Comparison of apoptosis in canine transmissible veneral tumor (TVT) pre and post chemotraoy with vincristine sulphate
Subject Areas : Veterinary Clinical Pathology
یوسف
Doustar
1
(Assistant Professor, Department of Pathobiology, Faculty of Veterinary Medicine, Islamic Azad University- Tabriz Branch, Tabriz, Iran)
داریوش
Mohajeri
2
(Associate Professor, Department of Pathobiology, Faculty of Veterinary Medicine, Islamic Azad University- Tabriz Branch, Tabriz, Iran)
رامین
Kafash Elahi
3
(Assistant Professor, Department of Small Animal Internal Medicine, Faculty of Veterinary Medicine, Islamic Azad University- Tabriz Branch, Tabriz, Iran)

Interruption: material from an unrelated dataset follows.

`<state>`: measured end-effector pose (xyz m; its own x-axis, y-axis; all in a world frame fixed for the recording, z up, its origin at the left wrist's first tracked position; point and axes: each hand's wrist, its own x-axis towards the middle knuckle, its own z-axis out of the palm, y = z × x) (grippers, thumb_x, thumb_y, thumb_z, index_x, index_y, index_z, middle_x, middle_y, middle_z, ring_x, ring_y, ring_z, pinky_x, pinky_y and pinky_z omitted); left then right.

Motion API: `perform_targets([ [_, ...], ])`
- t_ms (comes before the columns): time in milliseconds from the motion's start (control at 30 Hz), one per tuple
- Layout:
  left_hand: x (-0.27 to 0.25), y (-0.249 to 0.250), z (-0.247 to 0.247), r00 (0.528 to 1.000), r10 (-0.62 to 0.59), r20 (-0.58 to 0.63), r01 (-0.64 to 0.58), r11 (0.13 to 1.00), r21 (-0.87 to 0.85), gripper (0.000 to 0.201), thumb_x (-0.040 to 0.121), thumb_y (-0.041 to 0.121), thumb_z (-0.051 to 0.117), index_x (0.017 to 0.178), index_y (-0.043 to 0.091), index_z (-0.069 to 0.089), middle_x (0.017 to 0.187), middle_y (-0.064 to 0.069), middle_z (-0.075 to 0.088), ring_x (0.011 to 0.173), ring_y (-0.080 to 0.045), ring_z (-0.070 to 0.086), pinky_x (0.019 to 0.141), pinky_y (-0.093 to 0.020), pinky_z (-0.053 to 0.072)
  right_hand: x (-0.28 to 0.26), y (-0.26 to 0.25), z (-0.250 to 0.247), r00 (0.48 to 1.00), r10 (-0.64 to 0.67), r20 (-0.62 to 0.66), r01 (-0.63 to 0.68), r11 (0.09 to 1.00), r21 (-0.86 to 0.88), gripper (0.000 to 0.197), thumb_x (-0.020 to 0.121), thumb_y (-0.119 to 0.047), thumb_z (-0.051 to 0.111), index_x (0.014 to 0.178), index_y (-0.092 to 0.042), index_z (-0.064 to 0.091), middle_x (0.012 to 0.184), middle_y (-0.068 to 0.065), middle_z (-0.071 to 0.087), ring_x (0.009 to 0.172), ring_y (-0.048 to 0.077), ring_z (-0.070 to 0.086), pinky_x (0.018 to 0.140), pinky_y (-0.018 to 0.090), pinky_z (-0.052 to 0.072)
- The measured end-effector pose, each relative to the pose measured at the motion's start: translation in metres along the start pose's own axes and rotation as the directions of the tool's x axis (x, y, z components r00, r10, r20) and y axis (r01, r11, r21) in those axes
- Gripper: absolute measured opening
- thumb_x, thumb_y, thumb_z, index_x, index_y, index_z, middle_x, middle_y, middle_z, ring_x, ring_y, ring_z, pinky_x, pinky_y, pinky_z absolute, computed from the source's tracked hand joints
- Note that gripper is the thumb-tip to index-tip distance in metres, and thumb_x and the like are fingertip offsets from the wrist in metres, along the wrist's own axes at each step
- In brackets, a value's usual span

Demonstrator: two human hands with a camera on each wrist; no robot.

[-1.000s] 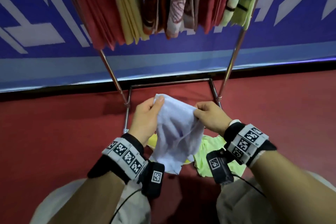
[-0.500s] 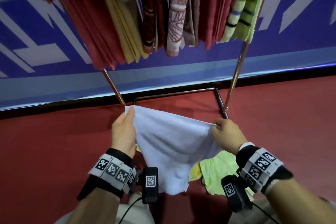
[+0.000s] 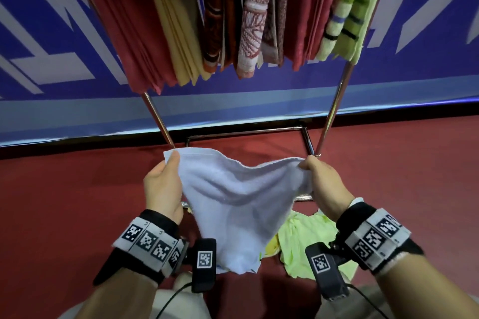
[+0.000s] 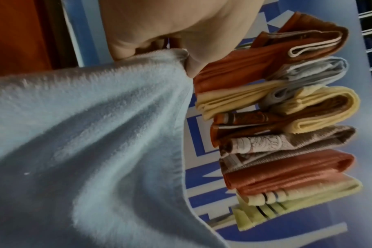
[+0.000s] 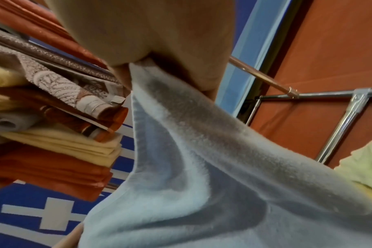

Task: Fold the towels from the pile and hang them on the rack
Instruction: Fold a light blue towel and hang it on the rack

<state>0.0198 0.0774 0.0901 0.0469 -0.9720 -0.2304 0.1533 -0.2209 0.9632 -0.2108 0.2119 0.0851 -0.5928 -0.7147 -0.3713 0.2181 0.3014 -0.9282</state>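
A pale blue towel (image 3: 238, 197) hangs spread between my two hands below the rack. My left hand (image 3: 166, 179) pinches its top left corner, thumb on the near side. At the top right corner my right hand (image 3: 318, 179) grips the bunched edge. Both wrist views show the same cloth (image 4: 85, 142) (image 5: 202, 167) running from a pinch down past the camera. The metal rack (image 3: 334, 109) stands just beyond, its upper bar packed with several folded towels (image 3: 254, 13) in red, yellow, patterned brown and green. Under the blue towel lies the pile, a light green towel (image 3: 305, 238) uppermost.
Red floor (image 3: 64, 202) stretches left and right of me. A blue and white banner wall (image 3: 51, 46) stands behind the rack. The rack's base bars (image 3: 246, 133) lie on the floor ahead of my hands. My knees are at the bottom edge.
My hands have moved apart, stretching the bunched blue towel open by its top corners. My head has tilted up, showing more of the hung towels.
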Motion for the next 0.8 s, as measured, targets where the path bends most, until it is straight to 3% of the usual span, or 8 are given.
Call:
perform_targets([
  [67,-0.006,-0.001,0.004,0.999,0.015,0.043,-0.016,1.000,0.009,0.018,0.097,0.022,0.064,0.090,0.008,0.073,0.092,-0.012,0.072,0.083,-0.022,0.066,0.072,-0.030,0.052,-0.002,0.000,0.006,0.995,-0.011,0.103,0.000,0.994,0.110,0.012,0.074,-0.026,0.055,0.070,-0.016,0.051,0.070,0.006,0.044,0.073,0.024,0.038,0.065,0.039,0.032],
  [167,-0.015,-0.006,0.013,0.994,0.019,0.111,-0.022,0.999,0.033,0.016,0.093,0.022,0.069,0.087,0.008,0.074,0.092,-0.015,0.070,0.085,-0.024,0.064,0.080,-0.039,0.050,-0.002,0.004,0.012,0.955,-0.088,0.284,0.049,0.989,0.141,0.025,0.091,-0.021,0.062,0.075,-0.002,0.054,0.067,0.008,0.047,0.062,0.020,0.040,0.057,0.029,0.034],
  [233,-0.020,-0.010,0.018,0.990,-0.006,0.138,-0.002,0.999,0.052,0.016,0.094,0.023,0.069,0.087,0.011,0.076,0.092,-0.013,0.072,0.084,-0.023,0.065,0.080,-0.039,0.050,-0.003,0.004,0.017,0.938,-0.121,0.326,0.071,0.984,0.162,0.031,0.100,-0.018,0.060,0.071,-0.009,0.054,0.065,0.007,0.045,0.056,0.015,0.038,0.056,0.028,0.032],
  [367,-0.018,-0.015,0.022,0.994,-0.076,0.081,0.075,0.997,0.015,0.020,0.099,0.026,0.062,0.089,0.010,0.070,0.093,-0.013,0.067,0.087,-0.024,0.060,0.077,-0.037,0.046,0.002,0.004,0.020,0.991,-0.057,0.121,0.022,0.962,0.272,0.024,0.101,-0.014,0.053,0.083,-0.008,0.066,0.084,0.018,0.061,0.074,0.025,0.058,0.072,0.038,0.047],
  [433,-0.015,-0.018,0.022,0.985,-0.170,0.036,0.171,0.985,-0.025,0.021,0.101,0.025,0.058,0.090,0.010,0.067,0.089,-0.012,0.066,0.085,-0.025,0.062,0.074,-0.034,0.048,0.006,0.007,0.017,0.998,0.002,0.057,-0.016,0.967,0.255,0.024,0.100,-0.011,0.051,0.084,-0.007,0.069,0.083,0.017,0.067,0.073,0.027,0.062,0.069,0.039,0.049],
  [567,-0.023,-0.022,0.029,0.977,-0.202,0.064,0.203,0.979,0.004,0.025,0.102,0.023,0.057,0.083,0.011,0.067,0.079,-0.006,0.067,0.075,-0.021,0.063,0.069,-0.030,0.050,0.007,0.014,0.018,0.992,0.087,0.091,-0.103,0.976,0.194,0.038,0.097,-0.021,0.066,0.063,-0.016,0.050,0.057,0.009,0.048,0.050,0.020,0.043,0.053,0.029,0.035],
  [633,-0.027,-0.022,0.032,0.974,-0.210,0.085,0.209,0.978,0.019,0.025,0.102,0.022,0.056,0.084,0.010,0.067,0.078,-0.008,0.065,0.065,-0.018,0.065,0.061,-0.026,0.053,0.007,0.015,0.018,0.994,0.078,0.080,-0.092,0.977,0.191,0.039,0.098,-0.022,0.066,0.063,-0.016,0.049,0.056,0.008,0.050,0.047,0.019,0.047,0.048,0.025,0.040],
  [800,-0.033,-0.022,0.035,0.953,-0.225,0.202,0.212,0.974,0.085,0.022,0.102,0.020,0.055,0.090,0.011,0.071,0.086,-0.008,0.073,0.070,-0.016,0.070,0.054,-0.023,0.057,0.005,0.011,0.013,0.987,-0.005,0.158,-0.025,0.981,0.190,0.020,0.101,-0.017,0.059,0.093,-0.002,0.070,0.084,0.014,0.067,0.076,0.024,0.061,0.066,0.032,0.050],
])
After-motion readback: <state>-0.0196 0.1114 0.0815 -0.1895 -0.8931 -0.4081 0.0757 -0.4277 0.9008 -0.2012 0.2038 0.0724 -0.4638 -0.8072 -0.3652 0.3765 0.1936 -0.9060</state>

Keywords: Canine transmissible venereal tumor, Vincristine sulphate and apoptosis,
Abstract :
The canine transmissible veneral tumor (CTVT) is a prevalent tumor in canidae. It is transmitted by coitus, forming multiple neoplastic masses on the external genitalia of both sexes within the family canidae. CTVT have an aberrant karyotype and the origin of the neoplastic cells is undetermined but immunophenotyping suggests that the tumor has a histocytic origin. In this study 10 dogs with canine transmissible veneral tumor were selected and received vincristine sulphate (0.025 mg/kg/b.w) chemotrapy to induce apoptosis in neoplastic cells. Biopsy specimens were collected from tumors during the growth phase, before and again after chemotherapy from the same dogs. The specimens were fixed in 10% formalin and then prepared routinely for H&E and TUNEL assays. Histopathological study of tissue section of CTVT before chemotherapy revealed sheets of uniform neoplastic cells, round to oval in shape with defined cytoplasmic border. There were a few TUNEL positive cells and mitotic figures. In tumor specimens after chemotherapy increased TUNEL positive cells and depilation of neoplastic cells in stroma of tumor were observed. Mean deference of histopathological changes and TUNEL positive cells before and after chemotherapy were significant (p<0.003). This study indicates that vincristine sulphate is capable of induction of apoptosis in neoplastic cells of CTVT.